What's better than the 1972 perfect season - | Page 2 | FinHeaven - Miami Dolphins Forums

What's better than the 1972 perfect season -

The 1972 Miami Dolphins team actually went 18-0 and did something no future perfect season champion could ever do. (the forgotten game) grant it, it was played in 1973, but so was the Super Bowl. From this game, the College All-stars were coach by John Mckay, who of course went on to become the Bucs first Head coach.

CHICAGO, July 27 (AP)-The bristling College All-Stars, rated 17-point underdogs, carried the game to the World Champion Miami Dolphins but yielded two touchdowns to crashing fullback Larry Csonka and bowed 14-3 in the 40th All-Star Football Game Friday night.


Before going down for the collegians' 10th straight defeat on rain-drenched Soldier Field, the All-Stars missed a touchdown by six inches and outplayed the National Football League champion Dolphins between Csonka's touchdown smashes leading off the first and fourth quarters.


The punting of Southern Mississippi's Ray Guy and the sharp quarterbacking of Bert Jones of Louisiana State thrilled a capacity throng of 54,103, which was thoroughly drenched by a torrential downpour at halftime of the nationally televised game.


Guy provided the All-Stars' only points with a 10-yard field goal with 15 seconds left in the first half when the best All-Star thrust of the game stalled after reaching the Dolphin six-inch line.


It took a fourth-quarter rally on the passing of 39-year-old Earl Morrall, in relief of Bob Griese. to wrap up the Dolphins' hard-earned victory with Csonka's seven-yard scoring smash after 3:57 of the fourth period.
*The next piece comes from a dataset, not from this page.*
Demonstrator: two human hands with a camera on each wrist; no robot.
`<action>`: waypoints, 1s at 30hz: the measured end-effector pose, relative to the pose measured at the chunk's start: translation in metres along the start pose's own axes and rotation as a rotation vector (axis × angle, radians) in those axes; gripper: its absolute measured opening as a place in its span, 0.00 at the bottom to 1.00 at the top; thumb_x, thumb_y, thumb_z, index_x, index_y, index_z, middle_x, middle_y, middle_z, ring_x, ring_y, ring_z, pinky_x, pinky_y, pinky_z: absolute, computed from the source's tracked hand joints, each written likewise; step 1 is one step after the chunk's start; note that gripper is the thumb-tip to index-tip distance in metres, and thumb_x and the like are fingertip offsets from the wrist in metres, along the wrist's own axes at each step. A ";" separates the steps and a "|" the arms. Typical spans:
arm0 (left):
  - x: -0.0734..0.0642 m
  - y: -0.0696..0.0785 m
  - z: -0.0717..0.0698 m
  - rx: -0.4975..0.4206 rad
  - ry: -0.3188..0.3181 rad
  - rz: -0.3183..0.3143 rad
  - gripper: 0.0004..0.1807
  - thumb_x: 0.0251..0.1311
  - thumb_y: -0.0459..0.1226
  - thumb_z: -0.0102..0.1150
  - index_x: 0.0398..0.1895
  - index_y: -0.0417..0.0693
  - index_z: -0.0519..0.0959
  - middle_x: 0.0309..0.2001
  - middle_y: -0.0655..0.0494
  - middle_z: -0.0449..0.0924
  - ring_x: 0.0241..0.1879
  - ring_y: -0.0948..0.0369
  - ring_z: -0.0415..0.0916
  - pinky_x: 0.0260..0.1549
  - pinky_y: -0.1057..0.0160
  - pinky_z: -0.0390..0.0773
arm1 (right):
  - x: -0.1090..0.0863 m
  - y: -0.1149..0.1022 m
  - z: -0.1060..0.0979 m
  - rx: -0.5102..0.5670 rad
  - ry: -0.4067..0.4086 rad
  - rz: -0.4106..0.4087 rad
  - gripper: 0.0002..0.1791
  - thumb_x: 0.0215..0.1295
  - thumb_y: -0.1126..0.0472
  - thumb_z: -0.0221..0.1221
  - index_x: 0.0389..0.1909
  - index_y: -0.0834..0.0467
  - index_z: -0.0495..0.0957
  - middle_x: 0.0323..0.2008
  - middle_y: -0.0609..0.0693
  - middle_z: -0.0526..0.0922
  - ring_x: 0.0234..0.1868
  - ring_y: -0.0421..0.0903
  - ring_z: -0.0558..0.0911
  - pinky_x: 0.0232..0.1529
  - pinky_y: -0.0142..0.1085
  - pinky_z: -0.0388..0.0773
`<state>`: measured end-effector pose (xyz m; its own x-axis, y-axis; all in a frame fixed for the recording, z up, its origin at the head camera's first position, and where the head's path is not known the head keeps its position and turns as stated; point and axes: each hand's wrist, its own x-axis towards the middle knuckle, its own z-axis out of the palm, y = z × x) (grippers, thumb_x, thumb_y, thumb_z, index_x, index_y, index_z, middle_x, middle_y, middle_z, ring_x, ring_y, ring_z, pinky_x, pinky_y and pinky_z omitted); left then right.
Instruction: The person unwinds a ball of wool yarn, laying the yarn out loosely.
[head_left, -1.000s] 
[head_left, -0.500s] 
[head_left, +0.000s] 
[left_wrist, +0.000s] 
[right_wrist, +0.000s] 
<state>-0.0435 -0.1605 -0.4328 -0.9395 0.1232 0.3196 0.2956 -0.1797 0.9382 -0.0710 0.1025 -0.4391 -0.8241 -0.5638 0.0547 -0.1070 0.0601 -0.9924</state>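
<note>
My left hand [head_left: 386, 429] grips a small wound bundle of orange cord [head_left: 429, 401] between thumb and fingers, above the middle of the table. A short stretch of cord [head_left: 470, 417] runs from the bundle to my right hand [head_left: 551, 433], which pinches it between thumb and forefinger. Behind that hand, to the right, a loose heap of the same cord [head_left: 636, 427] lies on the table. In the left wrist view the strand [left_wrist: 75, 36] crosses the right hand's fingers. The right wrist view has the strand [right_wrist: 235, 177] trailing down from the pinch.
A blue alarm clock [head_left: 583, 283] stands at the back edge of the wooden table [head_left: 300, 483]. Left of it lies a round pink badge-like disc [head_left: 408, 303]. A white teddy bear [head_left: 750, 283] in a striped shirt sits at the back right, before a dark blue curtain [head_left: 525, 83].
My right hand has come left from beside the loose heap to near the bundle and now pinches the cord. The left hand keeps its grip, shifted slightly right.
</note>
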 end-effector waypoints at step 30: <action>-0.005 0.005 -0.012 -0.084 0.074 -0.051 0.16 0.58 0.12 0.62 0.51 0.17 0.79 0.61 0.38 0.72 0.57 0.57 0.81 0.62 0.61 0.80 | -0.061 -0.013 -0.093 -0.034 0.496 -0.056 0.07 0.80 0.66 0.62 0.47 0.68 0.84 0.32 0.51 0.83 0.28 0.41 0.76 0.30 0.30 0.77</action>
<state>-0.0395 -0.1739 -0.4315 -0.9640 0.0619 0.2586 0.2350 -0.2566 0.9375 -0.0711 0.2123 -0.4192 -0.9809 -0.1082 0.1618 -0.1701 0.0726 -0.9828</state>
Csonka, who bulled three yards for the first Miami touchdown to cap a 60-yard drive in the opening quarter, got his second touchdown after Morall whipped a pair of decisive passes to Jim Mandich.


In a drive starting from the Miami 46, Morrall flipped a 24-yard pass to Mandich carrying to the All-Star 20 and then hit Mandich on an 11-yarder reaching the seven.
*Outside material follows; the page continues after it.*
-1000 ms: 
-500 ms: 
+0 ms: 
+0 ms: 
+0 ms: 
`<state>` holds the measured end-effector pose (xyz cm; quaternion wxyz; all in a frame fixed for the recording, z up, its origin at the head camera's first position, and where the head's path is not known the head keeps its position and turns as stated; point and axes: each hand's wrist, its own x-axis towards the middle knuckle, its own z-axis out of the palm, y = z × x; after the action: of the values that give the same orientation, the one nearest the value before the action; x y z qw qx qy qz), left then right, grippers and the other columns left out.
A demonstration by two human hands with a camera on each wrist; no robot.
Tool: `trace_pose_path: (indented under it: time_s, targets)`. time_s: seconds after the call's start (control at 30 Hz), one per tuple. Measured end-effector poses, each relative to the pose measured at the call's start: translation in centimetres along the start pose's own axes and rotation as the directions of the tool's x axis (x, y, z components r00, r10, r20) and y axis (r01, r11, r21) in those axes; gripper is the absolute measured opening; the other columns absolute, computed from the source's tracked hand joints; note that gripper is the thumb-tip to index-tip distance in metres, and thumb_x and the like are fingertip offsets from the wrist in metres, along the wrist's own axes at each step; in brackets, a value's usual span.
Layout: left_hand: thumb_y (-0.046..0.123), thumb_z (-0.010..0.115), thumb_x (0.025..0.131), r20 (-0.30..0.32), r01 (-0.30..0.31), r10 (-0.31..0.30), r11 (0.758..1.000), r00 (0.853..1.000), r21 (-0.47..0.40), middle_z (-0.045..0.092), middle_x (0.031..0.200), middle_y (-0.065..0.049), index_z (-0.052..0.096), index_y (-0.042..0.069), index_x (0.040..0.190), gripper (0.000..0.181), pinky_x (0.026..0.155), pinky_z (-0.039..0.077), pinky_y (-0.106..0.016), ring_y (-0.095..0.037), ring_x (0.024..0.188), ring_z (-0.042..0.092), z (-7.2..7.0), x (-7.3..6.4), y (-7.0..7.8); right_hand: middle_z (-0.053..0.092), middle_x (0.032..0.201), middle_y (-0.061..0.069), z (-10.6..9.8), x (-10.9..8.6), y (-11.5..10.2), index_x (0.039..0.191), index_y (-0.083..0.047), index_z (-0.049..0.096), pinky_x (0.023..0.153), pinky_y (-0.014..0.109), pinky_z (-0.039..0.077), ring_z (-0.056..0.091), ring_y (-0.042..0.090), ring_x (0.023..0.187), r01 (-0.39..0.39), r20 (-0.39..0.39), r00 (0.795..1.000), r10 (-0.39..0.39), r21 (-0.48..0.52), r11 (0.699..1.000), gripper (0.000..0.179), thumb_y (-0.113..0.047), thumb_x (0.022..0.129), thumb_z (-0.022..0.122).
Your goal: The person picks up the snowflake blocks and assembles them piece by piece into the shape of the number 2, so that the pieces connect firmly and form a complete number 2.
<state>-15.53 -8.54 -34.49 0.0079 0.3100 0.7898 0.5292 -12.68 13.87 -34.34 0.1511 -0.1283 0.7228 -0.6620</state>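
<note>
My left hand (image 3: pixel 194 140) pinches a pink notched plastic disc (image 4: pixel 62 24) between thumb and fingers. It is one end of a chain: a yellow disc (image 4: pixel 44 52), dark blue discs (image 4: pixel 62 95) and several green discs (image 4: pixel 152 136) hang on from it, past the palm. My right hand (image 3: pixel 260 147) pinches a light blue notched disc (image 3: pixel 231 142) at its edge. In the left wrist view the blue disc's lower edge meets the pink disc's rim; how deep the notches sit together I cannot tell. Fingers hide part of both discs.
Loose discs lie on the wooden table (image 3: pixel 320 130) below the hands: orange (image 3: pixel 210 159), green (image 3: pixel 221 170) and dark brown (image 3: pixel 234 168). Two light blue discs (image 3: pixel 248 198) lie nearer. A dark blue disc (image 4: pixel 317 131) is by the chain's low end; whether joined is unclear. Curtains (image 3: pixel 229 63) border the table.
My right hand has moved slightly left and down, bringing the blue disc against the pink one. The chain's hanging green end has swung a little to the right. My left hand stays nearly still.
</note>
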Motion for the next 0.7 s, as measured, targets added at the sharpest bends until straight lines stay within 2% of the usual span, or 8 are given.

On the next play, Csonka crashed around the right All-Star flank for a touchdown. The All-Star defense played brilliantly against the outweighed Dolphins, who were undefeated in 17 NFL games in a perfect 1972 season.


But it was rugged Dolphin lineman Bill Stanfill who met Purdue's Otis Armstrong head on at the goal line to kill the best All-Star scoring chance late in the second period.


A penalty set the All-Stars back to the Miami five and three plays later, Guy drilled his field goal from the 10 to cut Miami's lead to 7-3 at halftime.


Guy, who averaged a sizzling 44.1 yards on his nine punts, missed a 16-yard field goal late in the third quarter after another All-Star touchdown chance faded following recovery of a Dolphin fumble on the Miami nine.


A Griese bobble on a center snap was recovered by Florida State's Jim Thomas, but the All-Stars still wound up on the Dolphin nine and Guy's field goal try went wide to the right.


After that, it was downhill for the All-Stars as Morrall took over from Griese. The Dolphins' first line quarterback had hit on six of nine passes for 75 yards compared with nine for 16 and 79 yards by All-Star Jones.


Jones had a potential touchdown pass dropped by Florida State's Barry Smith at the start of the fourth quarter. On the next exchange, Morrall directed the Dolphins' 54-yard drive for the insurance touchdown.


Armstrong led the All-Star rushers with 39 yards on 11 carries, slamming 16 yards on three successive carries from Miami 17 to the Dolphin one. It was on his fourth straight whack into the middle that Stanfill stopped him six inches shy of the goal line.


The Dolphin victory swelled the one-sided pro edge in the series to 29-9-2. The All-Stars' last victory was a 1963 shading of the Green Bay Packers, 20-17.


Late in the first quarter, an All-Star drive from their 42 to the Dolphin 13 ended when Oklahoma's Greg Pruitt fumbled and Miami's Manny Fernandez recovered on the Dolphin 18.
 
The 1972 Phins had the #1 rated offense and defense....total dominance.
 
1000 yard rushing seasons were more impressive in the 14-game era (obviously). It was an incredible feat at that time. It wa salso a great feat in 1985 because most teams had one feature back at that time that got most of teh carries. That said, I am not impressed with any passing records broken in the past 10 years or so because the game is basically flag football in pads. Receivers and quarterbacks are so well protected by the rules that they should be able to reach 275+ passing yards with relative ease...which brings my concern about Tannehill routinely finishing with sub 250 passing yards (his TD to int ration is getting better).